A long and winding road to early elections
The drawn out Czech government crisis is fast approaching a climax. The Christian Democrats, one of the smaller parties in the coalition government, have given the strongest party, the Social Democrats, an ultimatum: either the Prime Minister Stanislav Gross resigns over his and his wife's questionable financial dealings or the Christian Democrats will trigger the collapse of the government.
"That's never an easy question to answer in Czech politics, but next weekend the Social Democrats' party conference should set the wheels in motion one way or another and some decision will have to be reached. Interestingly, while at the start of the crisis most Czech commentators predicted that it would blow over - mainly because of the coalition parties' survival instincts - now they are inclined to believe that all the roads lead to early elections, and that they are all long and winding."

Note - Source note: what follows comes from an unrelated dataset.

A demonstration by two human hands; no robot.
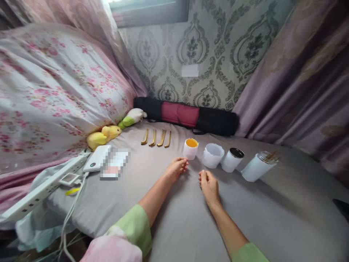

So what are the alternatives?
"Well, there's the unlikely alternative of the Prime Minister resigning of his own accord, or resigning if he failed to get enough support from his own party- in which case the government would fall. And then the President would have to initiate negotiations on a new government. If such talks were to fail three times in a row that would open the way to early elections.
"The second alternative is that the Social Democrats will continue to back the Prime Minister and the Christian Democrats will either propose a deal on early elections or walk out of the coalition government. They have said that if they can make a deal on early elections with their coalition partners their ministers could remain in Cabinet for the duration. And in the past 24 hours the ruling Social Democrats have for the first time openly admitted that early elections are a possibility. It would shorten their election term somewhat, but only by about eight months because early elections would take place in the autumn at the earliest.
What about the public, how does the public feel about what's happening?
"The public is extremely weary of it all. I've often heard people discussing it in the street, on trams and in pubs and the most frequent reaction is disgust with the whole situation and anger that the government is not devoting its time to matters of public interest, such as the health and pension reforms. Support for the Prime Minister has plummeted from its original 80 percent to a mere 18 percent and there are now billboards all over Prague reading " I am ashamed of my Prime Minister". There's even an internet page on which Czechs express their views about the Prime Minister and it's not something he would enjoy reading. So I think that, more than anything, Czechs want the situation resolved one way or another so they can have a government that is ready to do some work."